Это будет другая крайность. Судьи просто будут бояться выносить смертные приговоры – смертные приговоры тихо уйдут из судебной практики. Честнее тогда просто отменить смертную казнь.

 

Некоторые люди в пожизненных камерах отбыли 25 лет срока и могут просить о досрочном освобождении. Как вы считаете, можно их выпускать?

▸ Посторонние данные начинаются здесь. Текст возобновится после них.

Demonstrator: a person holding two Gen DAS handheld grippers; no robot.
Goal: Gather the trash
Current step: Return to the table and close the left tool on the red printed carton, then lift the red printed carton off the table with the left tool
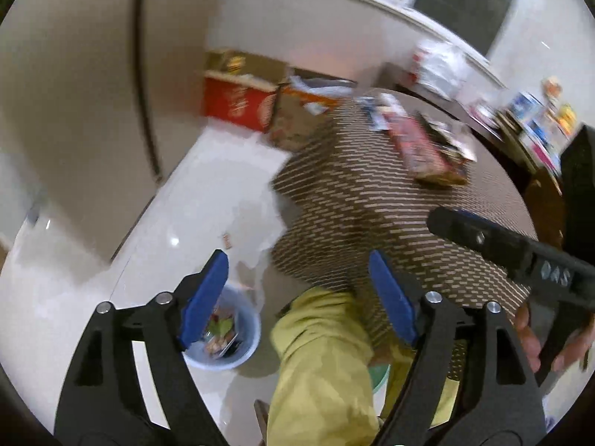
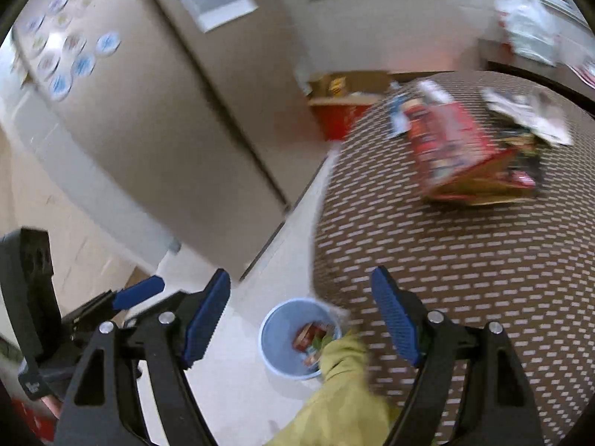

Когда речь идет о пожизненно заключённых людях, мы попадаем в духовное поле, запредельное для нормальной человеческой психики. Очень трудно и рискованно и, наверное, нечестно что-либо предполагать про такую ситуацию, находясь по эту сторону. Я думаю, что когда однажды пожизненник осознаёт, что «вот это всё на всю оставшуюся жизнь», в нем может произойти всё, что угодно, что-то невероятное, ломка, мощнейшее перерождение. Его сознание может быть заброшено и в любые пропасти, и в любые высоты. Я допускаю, что духовный вызов такого предельно невыносимого существования может самого закоренелого преступника переломать до святости. А если нет? Опять будем по дурацкому «примерному поведению» определять, исправился человек или нет? А, с другой стороны, как ни простить, если годы стирают всё, даже самую страшную боль? А, с другой стороны, возможно, бывают злодеи как таковые, которых ничто никогда не исправит. Человек однажды решил, что ему позволено всё - и на веки вечные он свободен от всего, даже от смерти. Согласитесь, что, как только мы объявляем, что на самом деле ваше пожизненное - это не совсем пожизненное, что есть шанс на освобождение через 25 лет – то пожизненное заключение действительно перестаёт быть пожизненным. И человек уже принимает совсем другие правила игры, а ведь пожизненным заключением заменяют смерть. В общем, как-то тягостно и неправильно мне обо всём этом говорить, хотя понимаю, что обсуждать это надо, а кому-то ещё надо и принимать решения. Не хотел бы я быть на его месте.